First argument → label query
Second argument → user query

This allows structured filtering such as targeting specific accounts under the same label (github work, github personal, etc.)

2. Scoring Model

The scoring of a credential is:

TOTAL_SCORE =
    LABEL_WEIGHT * labelScore +
    USER_WEIGHT  * userScore +
    RECENCY_WEIGHT * recencyScore +
    FREQUENCY_WEIGHT * frequencyScore

Where each component is a normalized value ∈ [0, MAX_STRING_SCORE].

3. String Matching

Fuzzy Match Score

For each of label/user:

labelScore = stringScore(queryLabel, label)
userScore  = stringScore(queryUser, user)

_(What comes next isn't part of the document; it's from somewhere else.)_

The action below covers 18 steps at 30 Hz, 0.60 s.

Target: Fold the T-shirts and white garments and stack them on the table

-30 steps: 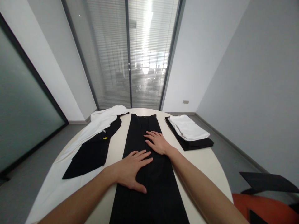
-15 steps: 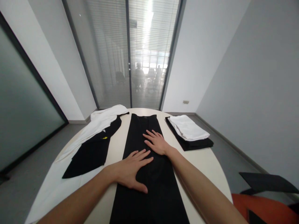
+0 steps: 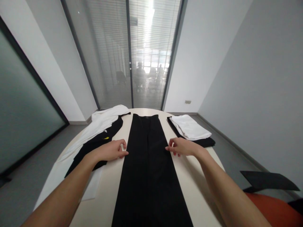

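Note:
Black trousers [image 3: 148, 164] lie flat and lengthwise down the middle of the table, waistband at the far end. Beside their left edge is my left hand [image 3: 115, 149], fingers bent and apart from the thumb, whose tip reaches onto the cloth. My right hand [image 3: 182, 146] is at the opposite edge with curled fingers, its fingertips at the border of the fabric. The cloth between both hands is flat, and neither hand visibly lifts it. My left forearm partly covers a black garment [image 3: 94, 145] with a yellow mark.
White cloth [image 3: 104, 118] lies along the table's left side, over part of the black garment. A folded white garment [image 3: 189, 127] rests on folded black cloth [image 3: 208, 142] at the right. An orange and black chair [image 3: 272, 201] stands by the round pale table [image 3: 106, 192].
Both hands have left their flat, spread position on top of the trousers. They moved apart to the left and right edges, and their fingers are now bent.

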Each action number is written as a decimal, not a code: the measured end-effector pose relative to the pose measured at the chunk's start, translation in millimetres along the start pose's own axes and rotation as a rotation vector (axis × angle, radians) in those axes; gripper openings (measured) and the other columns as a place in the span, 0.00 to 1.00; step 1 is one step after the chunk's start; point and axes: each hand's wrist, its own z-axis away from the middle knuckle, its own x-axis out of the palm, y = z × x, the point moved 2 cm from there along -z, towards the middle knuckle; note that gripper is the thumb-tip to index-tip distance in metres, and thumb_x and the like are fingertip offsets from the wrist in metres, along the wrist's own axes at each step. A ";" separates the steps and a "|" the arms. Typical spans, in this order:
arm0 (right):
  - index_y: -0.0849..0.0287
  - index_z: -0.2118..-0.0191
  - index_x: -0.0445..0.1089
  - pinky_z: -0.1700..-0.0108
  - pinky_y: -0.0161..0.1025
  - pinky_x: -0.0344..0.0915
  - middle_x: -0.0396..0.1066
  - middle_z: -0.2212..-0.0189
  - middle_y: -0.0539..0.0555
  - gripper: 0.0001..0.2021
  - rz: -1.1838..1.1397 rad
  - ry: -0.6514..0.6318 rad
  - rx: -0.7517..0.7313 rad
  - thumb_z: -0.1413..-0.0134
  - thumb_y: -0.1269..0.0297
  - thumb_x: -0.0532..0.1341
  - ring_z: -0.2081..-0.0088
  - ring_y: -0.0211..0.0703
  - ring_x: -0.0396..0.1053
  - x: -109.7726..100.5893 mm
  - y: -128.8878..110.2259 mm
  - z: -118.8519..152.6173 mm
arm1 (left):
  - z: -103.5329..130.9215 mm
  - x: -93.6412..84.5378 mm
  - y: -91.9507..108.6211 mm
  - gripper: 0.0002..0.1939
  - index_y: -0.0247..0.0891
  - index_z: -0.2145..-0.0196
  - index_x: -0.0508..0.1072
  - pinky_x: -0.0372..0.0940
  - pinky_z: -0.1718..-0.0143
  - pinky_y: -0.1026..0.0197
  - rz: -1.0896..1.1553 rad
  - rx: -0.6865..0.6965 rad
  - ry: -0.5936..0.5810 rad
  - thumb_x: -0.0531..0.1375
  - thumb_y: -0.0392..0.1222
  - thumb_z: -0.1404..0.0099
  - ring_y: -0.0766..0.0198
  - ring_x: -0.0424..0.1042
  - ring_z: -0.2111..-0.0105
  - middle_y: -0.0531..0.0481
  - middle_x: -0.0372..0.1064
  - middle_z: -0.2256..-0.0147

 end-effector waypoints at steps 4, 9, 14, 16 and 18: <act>0.56 0.48 0.65 0.71 0.34 0.62 0.76 0.70 0.52 0.21 -0.135 -0.176 -0.081 0.42 0.52 0.63 0.72 0.41 0.73 16.5 0.0 12.5 | 1.7 9.6 5.0 0.19 0.42 0.60 0.62 0.59 0.74 0.63 0.111 -0.007 -0.147 0.63 0.54 0.42 0.61 0.73 0.75 0.55 0.74 0.75; 0.56 0.49 0.72 0.68 0.35 0.61 0.72 0.70 0.51 0.15 0.040 0.121 -0.281 0.40 0.60 0.62 0.70 0.40 0.69 23.3 2.7 -6.9 | -4.8 14.0 6.9 0.14 0.42 0.60 0.65 0.57 0.73 0.63 -0.004 0.082 -0.035 0.61 0.49 0.40 0.63 0.70 0.75 0.57 0.72 0.76; 0.58 0.46 0.73 0.60 0.38 0.65 0.72 0.64 0.55 0.16 0.078 0.355 -0.310 0.38 0.63 0.60 0.66 0.42 0.70 29.2 19.4 -37.7 | -19.6 16.3 2.5 0.10 0.44 0.59 0.70 0.56 0.69 0.64 -0.142 0.062 0.252 0.61 0.48 0.36 0.62 0.73 0.67 0.54 0.75 0.66; 0.59 0.47 0.74 0.57 0.39 0.66 0.72 0.60 0.57 0.15 0.076 0.464 -0.322 0.37 0.65 0.58 0.64 0.42 0.71 31.7 24.5 -51.3 | -27.9 19.4 2.9 0.09 0.45 0.58 0.71 0.57 0.68 0.64 -0.158 0.032 0.360 0.59 0.48 0.34 0.61 0.73 0.65 0.53 0.75 0.65; 0.59 0.48 0.75 0.53 0.40 0.67 0.71 0.56 0.59 0.15 0.069 0.568 -0.339 0.36 0.67 0.56 0.60 0.42 0.72 32.3 26.9 -61.8 | -35.0 22.1 4.4 0.09 0.44 0.57 0.72 0.57 0.67 0.63 -0.164 0.006 0.441 0.57 0.48 0.32 0.61 0.73 0.64 0.52 0.75 0.65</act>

stringScore() evaluates relevance using:

Exact match → MAX_STRING_SCORE (1.0)
Levenshtein similarity
- Converted to normalized similarity:
```
similarity = 1 - (lev(query, target) / maxLen)
```
Prefix and substring boosts
- +1.0 if target starts with query
- +0.5 if target contains query anywhere

This makes Kosh robust to common user behaviors:

Mistyped queries (githb)
Partial queries (git)
Cross-field behavior (git matching username)

4. Recency Scoring

Recent credentials should rank higher. Kosh uses a quick-decay function with ~12h half-life:

recency = 1 / (1 + hoursSinceLastAccess / 12)

Properties:

Zero for never-used items
Drops quickly with time
Ensures daily-use credentials rise automatically

5. Frequency Scoring

Frequently used credentials should rank higher.

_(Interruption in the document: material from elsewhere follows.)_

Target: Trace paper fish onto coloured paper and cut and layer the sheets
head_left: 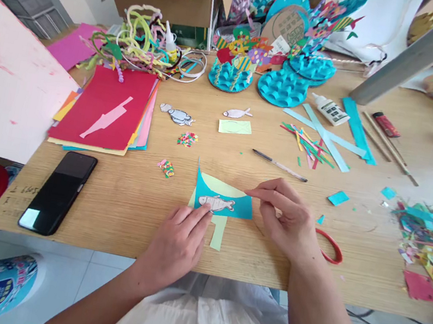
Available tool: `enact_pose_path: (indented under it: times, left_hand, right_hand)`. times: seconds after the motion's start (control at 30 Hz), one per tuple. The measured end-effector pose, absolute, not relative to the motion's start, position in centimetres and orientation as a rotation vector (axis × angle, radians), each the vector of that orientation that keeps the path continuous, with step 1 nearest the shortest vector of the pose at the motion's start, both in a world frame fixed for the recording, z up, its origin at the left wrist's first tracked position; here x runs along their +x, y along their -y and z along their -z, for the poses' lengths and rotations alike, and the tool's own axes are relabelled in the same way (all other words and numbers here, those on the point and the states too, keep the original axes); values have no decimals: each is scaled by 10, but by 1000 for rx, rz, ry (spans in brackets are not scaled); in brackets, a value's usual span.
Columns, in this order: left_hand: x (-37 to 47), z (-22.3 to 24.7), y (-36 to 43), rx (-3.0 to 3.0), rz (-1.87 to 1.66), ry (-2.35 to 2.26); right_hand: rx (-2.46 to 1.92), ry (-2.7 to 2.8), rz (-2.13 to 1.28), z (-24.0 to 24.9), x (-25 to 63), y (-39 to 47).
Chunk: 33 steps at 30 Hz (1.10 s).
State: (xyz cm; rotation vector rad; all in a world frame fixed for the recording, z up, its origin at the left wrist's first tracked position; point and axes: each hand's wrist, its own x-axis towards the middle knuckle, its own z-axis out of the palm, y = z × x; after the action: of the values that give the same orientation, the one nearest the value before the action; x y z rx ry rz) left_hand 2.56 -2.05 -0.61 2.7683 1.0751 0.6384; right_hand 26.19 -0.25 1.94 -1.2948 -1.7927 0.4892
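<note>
A small white paper fish (pixel 217 203) lies on a piece of blue paper (pixel 245 209), which overlaps pale green paper (pixel 224 186). The fingertips of my left hand (pixel 183 234) press flat on the fish's head end, with nothing gripped. My right hand (pixel 288 215) is at the blue paper's upper right corner, thumb and forefinger brought together there; whether they pinch the blue or the green sheet is too small to tell. A pale green strip (pixel 218 233) sticks out below the blue paper. Red scissor handles (pixel 329 246) show partly behind my right wrist.
A black phone (pixel 58 193) and stacked coloured paper (pixel 115 106) lie left. Beyond the hands are a pen (pixel 279 165), confetti piles (pixel 187 139), paper strips (pixel 313 145) and a glue bottle (pixel 330 110). Paper scraps (pixel 431 242) cover the right side; a metal pole (pixel 414 59) stands behind.
</note>
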Motion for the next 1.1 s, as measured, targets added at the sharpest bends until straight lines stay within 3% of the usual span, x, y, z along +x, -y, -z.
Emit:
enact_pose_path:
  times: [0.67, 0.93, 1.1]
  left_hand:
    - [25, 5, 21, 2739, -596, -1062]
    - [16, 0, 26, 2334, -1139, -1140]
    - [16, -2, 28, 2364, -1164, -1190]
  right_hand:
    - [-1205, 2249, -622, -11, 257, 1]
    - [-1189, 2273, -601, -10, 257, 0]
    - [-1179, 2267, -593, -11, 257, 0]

frequency = log(accessCount + 1) / 5

This provides:

Fast growth early (1 → 2 → 3 → 5 uses)
Flattening later (logarithmic), preventing spam dominance

6. Thresholding and Sorting

Only results with score ≥ 0.2 are considered.

Sorting priority:

Higher score first
If tied → higher access count
If still tied → lexicographically smaller label

Ensures stability and predictability of results.

7. Complexity

For N credentials:

O(N * L) time

Where L is the max label/user string length.

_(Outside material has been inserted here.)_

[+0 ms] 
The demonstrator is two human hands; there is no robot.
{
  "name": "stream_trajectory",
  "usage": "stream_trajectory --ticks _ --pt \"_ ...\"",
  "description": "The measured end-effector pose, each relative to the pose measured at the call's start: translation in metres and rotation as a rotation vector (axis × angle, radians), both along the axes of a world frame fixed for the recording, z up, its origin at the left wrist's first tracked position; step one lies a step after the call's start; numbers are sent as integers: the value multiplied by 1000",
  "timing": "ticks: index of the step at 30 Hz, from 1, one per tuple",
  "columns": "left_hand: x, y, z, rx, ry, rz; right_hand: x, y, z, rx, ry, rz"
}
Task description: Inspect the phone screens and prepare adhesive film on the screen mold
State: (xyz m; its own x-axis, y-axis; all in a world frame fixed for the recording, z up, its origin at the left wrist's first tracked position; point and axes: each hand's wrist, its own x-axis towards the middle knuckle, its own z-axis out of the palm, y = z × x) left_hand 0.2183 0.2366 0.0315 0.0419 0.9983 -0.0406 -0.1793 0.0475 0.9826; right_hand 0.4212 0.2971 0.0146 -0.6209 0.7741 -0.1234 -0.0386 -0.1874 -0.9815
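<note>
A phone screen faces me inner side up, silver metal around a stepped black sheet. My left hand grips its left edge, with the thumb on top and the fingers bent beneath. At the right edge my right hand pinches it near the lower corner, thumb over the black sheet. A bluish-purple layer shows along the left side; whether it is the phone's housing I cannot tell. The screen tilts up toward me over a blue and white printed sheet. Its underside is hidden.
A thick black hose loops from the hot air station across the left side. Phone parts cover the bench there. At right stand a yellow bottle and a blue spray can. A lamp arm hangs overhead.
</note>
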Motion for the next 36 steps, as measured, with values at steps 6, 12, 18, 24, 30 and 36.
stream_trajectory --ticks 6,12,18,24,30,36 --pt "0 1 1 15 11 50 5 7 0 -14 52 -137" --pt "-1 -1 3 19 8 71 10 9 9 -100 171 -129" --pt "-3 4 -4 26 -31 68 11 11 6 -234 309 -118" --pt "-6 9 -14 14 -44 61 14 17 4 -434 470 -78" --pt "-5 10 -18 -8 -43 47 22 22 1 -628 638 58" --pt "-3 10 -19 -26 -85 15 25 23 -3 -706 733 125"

Given typical vault sizes (tens–hundreds of entries), this is effectively instantaneous.

8. Example Flow

Search request:

kosh git

Algorithm executes:

Lowercase normalize git
For each credential:
- compute stringScore(“git”, label)
- compute stringScore(“git”, user)
- compute recencyScore
- compute frequencyScore
Combine weighted score
Discard results < threshold
Sort remaining by score/frequency/label
Return best match

If the user accepts, the credential is:

Decrypted using Curve25519-derived key
Copied to clipboard
Frequency +1
Updated accessed_at=now

9. Why This Algorithm Works Well

More intelligent than substring search Handles typos, partial queries, and score-based ranking.
Respects human usage patterns Items you used recently appear first automatically.
Deterministic and predictable Same inputs → same outputs.
No reliance on external libraries Fully implemented in Go for portability.